Environmentalists have invested significantly in building their political movements. It is primarily their campaigning investments that has opened up newer areas of politicking. As Donna Laframboise notes, just before Gleick’s ‘confession’, a peculiarly virulent pushback was directed at the Heartland Institute. ‘Conservative think tank tries to participate in environmental debate.’ – book the criminals!!
However, what is being done in the case of Heartland is not new. In 1999, Aaron McCright and Riley Dunlap – famous academics in the global warming social sciences circles, if you should know, (for e.g., the recent cool dudes paper) did the same in a systematic manner. The authors took a hold of published material from American right-wing think tanks (i.e., evil) and examined the structure of their content (link here). The ‘composite list’ included
conservative think tanks that received the largest amount of funding from conservative foundations, garnered the most media citations in recent years, and have the strongest affiliations with past Republican administrations
They obtained documents – a total of 224 – by searching official web sites of 26 conservative think tanks for material ‘written between 1990 and 1997 on “global warming,” “greenhouse effect,” and “climate change.”
Just as Heartland was found to be poised to “undermine” climate science, one of the main themes they found was that the think tanks criticized the “evidentiary basis of global warming.” Now, there are a lot of documents, and we don’t have the raw data; nor is it practical for the authors to compile them together as an appendix. Helpfully enough, the authors quote key passages from the material they collected. These are passages McCright and Dunlap themselves chose, that they think are the best in making their case:
Compare what the dastardly think thanks say (highlighted in yellow), and what McCright and Dunlap take them to be (underlined in blue). A declaration about a lack of consensus over the ‘likelihood, extent, or even reality of human-induced global warming’, in the hands of the authors, becomes a denial of scientific consensus over the ‘existence of global warming.’ It is the same phenomenon noted with the Heartland incident.

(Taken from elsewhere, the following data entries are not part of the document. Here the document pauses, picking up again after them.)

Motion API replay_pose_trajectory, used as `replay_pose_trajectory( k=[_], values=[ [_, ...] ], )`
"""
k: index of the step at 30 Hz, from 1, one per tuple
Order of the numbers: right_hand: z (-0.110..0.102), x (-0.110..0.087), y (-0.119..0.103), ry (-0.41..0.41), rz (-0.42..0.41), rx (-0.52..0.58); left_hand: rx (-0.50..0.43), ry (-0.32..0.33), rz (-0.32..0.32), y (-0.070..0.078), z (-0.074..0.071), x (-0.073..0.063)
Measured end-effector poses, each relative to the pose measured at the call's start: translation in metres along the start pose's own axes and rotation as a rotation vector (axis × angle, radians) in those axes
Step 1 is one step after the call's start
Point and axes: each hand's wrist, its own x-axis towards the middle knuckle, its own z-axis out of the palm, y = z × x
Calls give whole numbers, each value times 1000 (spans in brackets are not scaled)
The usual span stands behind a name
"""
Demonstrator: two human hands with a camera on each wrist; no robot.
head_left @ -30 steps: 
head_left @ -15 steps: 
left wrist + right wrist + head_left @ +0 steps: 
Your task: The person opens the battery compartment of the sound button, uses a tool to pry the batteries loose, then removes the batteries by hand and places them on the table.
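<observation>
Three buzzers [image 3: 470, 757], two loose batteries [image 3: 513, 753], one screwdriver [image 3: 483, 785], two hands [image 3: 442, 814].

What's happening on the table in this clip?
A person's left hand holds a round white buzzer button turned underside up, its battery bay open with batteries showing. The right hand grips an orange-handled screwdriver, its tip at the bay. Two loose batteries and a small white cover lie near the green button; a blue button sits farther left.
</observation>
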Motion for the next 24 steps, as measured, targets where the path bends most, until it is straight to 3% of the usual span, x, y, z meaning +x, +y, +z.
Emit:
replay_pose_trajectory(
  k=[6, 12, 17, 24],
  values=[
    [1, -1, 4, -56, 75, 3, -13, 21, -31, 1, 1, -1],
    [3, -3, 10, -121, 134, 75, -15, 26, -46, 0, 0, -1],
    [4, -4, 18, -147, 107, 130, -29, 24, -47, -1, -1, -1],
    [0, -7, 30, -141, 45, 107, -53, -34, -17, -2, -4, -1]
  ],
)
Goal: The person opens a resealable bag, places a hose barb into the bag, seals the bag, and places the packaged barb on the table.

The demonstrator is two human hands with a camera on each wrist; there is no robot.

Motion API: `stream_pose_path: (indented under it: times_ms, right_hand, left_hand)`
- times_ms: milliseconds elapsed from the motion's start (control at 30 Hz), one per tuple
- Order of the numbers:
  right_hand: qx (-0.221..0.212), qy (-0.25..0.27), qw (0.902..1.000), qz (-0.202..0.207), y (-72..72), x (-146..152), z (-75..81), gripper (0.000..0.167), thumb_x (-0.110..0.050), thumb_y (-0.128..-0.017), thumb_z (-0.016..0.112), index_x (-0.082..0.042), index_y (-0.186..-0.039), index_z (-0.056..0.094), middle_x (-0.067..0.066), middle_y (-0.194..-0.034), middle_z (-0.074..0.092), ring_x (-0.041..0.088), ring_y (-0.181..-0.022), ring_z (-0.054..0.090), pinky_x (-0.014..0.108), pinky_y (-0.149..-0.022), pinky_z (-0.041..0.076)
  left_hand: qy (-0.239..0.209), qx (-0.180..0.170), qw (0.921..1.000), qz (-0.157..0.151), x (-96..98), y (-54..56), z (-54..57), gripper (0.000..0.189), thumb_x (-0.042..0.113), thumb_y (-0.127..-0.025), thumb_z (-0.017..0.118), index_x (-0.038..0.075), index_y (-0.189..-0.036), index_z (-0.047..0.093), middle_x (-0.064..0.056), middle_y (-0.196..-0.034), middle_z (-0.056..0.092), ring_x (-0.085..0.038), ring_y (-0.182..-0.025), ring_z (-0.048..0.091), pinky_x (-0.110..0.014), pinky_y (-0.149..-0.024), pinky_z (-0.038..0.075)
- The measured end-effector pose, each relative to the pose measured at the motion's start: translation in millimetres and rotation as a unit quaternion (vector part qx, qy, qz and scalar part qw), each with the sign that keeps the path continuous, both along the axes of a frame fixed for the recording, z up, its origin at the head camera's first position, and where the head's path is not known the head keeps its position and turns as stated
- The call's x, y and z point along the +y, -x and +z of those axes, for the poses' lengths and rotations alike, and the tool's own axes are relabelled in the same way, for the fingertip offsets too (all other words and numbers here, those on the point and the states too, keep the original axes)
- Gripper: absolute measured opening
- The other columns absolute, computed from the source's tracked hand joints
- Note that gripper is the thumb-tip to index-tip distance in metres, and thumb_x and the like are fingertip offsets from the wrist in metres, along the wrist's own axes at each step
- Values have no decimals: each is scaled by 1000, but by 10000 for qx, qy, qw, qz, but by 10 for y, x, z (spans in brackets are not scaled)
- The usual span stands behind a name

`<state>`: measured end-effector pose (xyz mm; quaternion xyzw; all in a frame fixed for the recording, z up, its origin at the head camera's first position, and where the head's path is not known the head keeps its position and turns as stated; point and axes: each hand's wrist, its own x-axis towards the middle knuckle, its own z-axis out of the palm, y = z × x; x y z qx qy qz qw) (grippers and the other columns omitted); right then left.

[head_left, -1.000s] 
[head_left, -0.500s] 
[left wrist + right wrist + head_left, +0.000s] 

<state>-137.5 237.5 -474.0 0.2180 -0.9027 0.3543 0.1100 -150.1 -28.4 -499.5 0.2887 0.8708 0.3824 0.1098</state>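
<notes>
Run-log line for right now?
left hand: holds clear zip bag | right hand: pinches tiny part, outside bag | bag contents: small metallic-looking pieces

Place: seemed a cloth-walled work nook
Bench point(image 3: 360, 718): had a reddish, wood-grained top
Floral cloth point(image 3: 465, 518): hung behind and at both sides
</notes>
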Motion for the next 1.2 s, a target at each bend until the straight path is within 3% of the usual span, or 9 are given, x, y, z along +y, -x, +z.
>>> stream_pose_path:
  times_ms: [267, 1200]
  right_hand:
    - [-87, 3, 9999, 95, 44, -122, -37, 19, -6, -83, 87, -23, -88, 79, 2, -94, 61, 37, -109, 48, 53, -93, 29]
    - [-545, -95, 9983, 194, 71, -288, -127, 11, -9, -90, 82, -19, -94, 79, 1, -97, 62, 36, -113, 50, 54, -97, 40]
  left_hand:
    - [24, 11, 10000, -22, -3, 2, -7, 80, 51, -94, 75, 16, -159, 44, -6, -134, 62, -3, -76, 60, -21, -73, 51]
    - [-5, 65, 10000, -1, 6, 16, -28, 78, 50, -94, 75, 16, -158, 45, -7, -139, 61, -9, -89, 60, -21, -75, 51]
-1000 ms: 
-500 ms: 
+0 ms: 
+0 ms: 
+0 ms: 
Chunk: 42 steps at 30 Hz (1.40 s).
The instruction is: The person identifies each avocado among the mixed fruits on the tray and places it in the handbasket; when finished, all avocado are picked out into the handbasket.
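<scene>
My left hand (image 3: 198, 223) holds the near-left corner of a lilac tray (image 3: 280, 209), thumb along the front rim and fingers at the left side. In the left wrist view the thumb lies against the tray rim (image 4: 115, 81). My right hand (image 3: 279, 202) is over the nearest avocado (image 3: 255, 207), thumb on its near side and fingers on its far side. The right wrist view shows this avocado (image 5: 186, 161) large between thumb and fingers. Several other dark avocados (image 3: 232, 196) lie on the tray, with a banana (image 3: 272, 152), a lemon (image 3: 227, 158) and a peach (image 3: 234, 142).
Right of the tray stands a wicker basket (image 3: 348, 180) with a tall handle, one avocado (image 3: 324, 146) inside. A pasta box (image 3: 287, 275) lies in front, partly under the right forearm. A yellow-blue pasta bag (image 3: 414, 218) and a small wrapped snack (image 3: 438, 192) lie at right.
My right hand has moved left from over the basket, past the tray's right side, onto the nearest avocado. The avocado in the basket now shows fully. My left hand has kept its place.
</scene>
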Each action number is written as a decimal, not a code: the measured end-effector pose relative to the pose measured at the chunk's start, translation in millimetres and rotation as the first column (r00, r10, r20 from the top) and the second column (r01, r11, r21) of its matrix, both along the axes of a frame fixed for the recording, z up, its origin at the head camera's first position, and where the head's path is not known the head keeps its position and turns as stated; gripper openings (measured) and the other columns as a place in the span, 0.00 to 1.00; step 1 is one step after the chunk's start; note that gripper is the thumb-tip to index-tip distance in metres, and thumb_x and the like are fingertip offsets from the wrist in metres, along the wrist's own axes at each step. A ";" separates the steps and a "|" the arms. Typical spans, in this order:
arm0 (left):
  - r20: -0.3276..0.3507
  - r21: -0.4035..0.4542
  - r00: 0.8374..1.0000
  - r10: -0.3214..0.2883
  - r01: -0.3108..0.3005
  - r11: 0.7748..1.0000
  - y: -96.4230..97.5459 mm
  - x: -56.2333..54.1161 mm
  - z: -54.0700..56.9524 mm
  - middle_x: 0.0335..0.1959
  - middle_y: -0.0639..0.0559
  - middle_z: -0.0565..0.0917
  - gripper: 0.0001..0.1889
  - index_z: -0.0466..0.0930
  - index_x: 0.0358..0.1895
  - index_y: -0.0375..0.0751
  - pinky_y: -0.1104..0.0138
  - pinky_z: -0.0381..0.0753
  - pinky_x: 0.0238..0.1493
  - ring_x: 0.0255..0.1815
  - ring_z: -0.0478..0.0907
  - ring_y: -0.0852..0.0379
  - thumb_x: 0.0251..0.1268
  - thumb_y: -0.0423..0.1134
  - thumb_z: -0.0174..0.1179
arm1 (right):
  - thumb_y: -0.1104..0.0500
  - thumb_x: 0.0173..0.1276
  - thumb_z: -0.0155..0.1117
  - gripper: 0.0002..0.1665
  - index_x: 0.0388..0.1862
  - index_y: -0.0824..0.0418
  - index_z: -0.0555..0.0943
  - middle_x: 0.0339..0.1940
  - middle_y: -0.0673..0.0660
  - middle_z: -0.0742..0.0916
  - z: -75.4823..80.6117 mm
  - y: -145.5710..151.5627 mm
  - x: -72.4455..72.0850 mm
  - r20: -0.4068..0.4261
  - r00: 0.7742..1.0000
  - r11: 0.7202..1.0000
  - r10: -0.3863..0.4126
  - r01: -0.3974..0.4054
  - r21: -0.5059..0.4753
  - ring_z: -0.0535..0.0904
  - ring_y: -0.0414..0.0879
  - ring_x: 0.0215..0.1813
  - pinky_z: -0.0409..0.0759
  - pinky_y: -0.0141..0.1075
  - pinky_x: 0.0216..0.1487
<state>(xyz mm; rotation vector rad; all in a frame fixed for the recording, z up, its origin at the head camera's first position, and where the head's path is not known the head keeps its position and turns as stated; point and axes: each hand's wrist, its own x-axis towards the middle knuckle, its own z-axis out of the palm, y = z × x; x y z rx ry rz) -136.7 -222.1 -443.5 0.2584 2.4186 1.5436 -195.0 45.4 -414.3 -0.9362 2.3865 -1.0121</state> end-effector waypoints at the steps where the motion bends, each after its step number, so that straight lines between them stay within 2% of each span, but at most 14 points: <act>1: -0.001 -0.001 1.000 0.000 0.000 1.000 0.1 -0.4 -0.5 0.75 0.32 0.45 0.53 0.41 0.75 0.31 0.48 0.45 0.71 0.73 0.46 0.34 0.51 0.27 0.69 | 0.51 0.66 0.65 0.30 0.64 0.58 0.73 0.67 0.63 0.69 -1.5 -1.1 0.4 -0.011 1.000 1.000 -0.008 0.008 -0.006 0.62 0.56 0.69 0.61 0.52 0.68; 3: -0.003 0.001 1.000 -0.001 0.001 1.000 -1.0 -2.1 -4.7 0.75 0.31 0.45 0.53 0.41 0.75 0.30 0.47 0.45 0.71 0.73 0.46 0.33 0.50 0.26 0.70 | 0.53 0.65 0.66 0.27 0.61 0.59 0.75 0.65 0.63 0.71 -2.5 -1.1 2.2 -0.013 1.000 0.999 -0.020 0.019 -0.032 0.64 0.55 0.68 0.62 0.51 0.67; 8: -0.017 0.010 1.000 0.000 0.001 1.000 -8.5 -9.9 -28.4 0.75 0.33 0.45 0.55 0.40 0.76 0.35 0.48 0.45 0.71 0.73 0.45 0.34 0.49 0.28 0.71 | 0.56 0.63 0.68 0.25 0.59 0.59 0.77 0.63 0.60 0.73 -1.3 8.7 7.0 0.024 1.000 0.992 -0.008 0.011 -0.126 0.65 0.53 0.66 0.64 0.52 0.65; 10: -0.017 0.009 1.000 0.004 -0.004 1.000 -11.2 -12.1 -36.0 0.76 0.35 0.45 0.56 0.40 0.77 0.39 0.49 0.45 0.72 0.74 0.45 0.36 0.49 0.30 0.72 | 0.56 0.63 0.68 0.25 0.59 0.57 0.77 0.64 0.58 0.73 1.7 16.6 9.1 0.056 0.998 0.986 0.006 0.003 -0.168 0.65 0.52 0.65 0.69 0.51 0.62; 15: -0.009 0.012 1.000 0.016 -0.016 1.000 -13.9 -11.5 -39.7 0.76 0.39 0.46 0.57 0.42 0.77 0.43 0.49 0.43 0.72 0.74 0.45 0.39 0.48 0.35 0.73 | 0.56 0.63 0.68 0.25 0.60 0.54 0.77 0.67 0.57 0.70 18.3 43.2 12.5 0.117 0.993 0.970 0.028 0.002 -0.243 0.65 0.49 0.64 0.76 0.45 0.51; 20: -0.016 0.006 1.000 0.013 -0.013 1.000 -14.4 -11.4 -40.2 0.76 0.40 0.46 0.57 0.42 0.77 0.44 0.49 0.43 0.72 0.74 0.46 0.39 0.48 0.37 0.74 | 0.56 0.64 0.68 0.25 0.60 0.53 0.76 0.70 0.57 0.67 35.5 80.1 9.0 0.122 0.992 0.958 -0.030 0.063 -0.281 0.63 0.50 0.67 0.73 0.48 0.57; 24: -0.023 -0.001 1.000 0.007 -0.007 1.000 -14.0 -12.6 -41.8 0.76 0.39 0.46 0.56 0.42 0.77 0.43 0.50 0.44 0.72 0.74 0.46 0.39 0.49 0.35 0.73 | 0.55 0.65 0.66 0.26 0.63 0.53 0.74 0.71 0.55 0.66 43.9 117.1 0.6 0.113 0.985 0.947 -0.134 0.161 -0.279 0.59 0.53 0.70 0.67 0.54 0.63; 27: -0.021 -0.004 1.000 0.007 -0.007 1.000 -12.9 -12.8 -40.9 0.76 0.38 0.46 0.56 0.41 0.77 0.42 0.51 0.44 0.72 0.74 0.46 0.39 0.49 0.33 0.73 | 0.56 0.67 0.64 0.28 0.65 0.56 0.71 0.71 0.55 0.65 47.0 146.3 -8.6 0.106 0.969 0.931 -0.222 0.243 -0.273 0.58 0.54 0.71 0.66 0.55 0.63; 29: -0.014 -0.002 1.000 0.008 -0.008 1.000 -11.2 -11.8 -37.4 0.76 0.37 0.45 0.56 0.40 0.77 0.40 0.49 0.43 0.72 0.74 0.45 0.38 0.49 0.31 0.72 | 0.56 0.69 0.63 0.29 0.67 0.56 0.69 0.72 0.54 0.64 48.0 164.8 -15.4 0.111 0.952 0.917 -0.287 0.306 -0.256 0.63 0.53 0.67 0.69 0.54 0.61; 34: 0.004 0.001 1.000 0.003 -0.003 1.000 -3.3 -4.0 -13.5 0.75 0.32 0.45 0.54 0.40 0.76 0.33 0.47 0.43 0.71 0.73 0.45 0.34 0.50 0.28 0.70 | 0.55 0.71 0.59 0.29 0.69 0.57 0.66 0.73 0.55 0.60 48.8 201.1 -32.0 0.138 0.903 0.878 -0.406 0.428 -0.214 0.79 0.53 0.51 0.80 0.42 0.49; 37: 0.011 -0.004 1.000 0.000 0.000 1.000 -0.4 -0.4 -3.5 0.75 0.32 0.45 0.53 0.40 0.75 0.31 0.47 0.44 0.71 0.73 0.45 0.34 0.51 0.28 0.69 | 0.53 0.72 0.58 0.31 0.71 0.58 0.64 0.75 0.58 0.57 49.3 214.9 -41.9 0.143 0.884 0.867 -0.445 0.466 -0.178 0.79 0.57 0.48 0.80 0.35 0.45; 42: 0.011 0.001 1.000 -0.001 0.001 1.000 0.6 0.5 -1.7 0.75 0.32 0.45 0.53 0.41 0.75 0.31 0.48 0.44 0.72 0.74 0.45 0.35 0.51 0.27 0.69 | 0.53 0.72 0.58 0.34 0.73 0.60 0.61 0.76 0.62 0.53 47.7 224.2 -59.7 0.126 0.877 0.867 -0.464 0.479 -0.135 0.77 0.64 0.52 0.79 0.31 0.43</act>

The problem noticed above – is a recurring one. Climate consensus upholders, despite claims to the contrary (if any), do not wish to debate or engage in any form, shape or fashion, with anyone, on the global warming issue. The tactic of choosing ‘science’ as a basis of decision making is a political innovation designed to avoid discussion. Consequently, anything a conservative organization seeking debate utters on the topic of global warming, would immediately invalidate their very legitimacy.
This explains how McCright and Dunlap see a lack of ‘consensus on human-induced global warming’ as utter denial of even the existence of global warming. For the consensus, the problematicity of global warming is synonymous with the scientific fact of global warming. Contrary to what they imagine however, this is a political tactic, and nothing more. How? Firstly, it allows consensus upholders to dismiss criticism of problematicity of global warming, without confronting the question. The conversation takes on the same format, over and over again:
X:’Global warming is not a problem.’
Y:’How can you even deny the existence of global warming?’
Subsequently, you will find the consensus challenger (X), busy explaining: ‘I am not denying the existence of warming. I am not a denier. I am not an oil shill. …etc.’ By putting their opponents on the backfoot in this fashion, consensus upholders acheieve several objectives. They paint themselves as, and imagine themselves to be, defenders of science. They shoo away competing voices from the domain of claimsmaking by de-legitimizing them, effectively capturing completely the debate terrain. In the process, they avoid or postpone cross-examination of their own claims. The very domain, belongs to them – that is the result.
The attacks on Heartland are not surprising due to this reason. The same tactics are replicated with the ‘teaching of climate science in schools’ discussion. Predictably enough, the attempt at climate science teaching is the real crime from Heartland, not the content of such teachings, which are not even known at this stage. In this regard, Steve McIntyre has wrestled the Fakegate demon to the ground.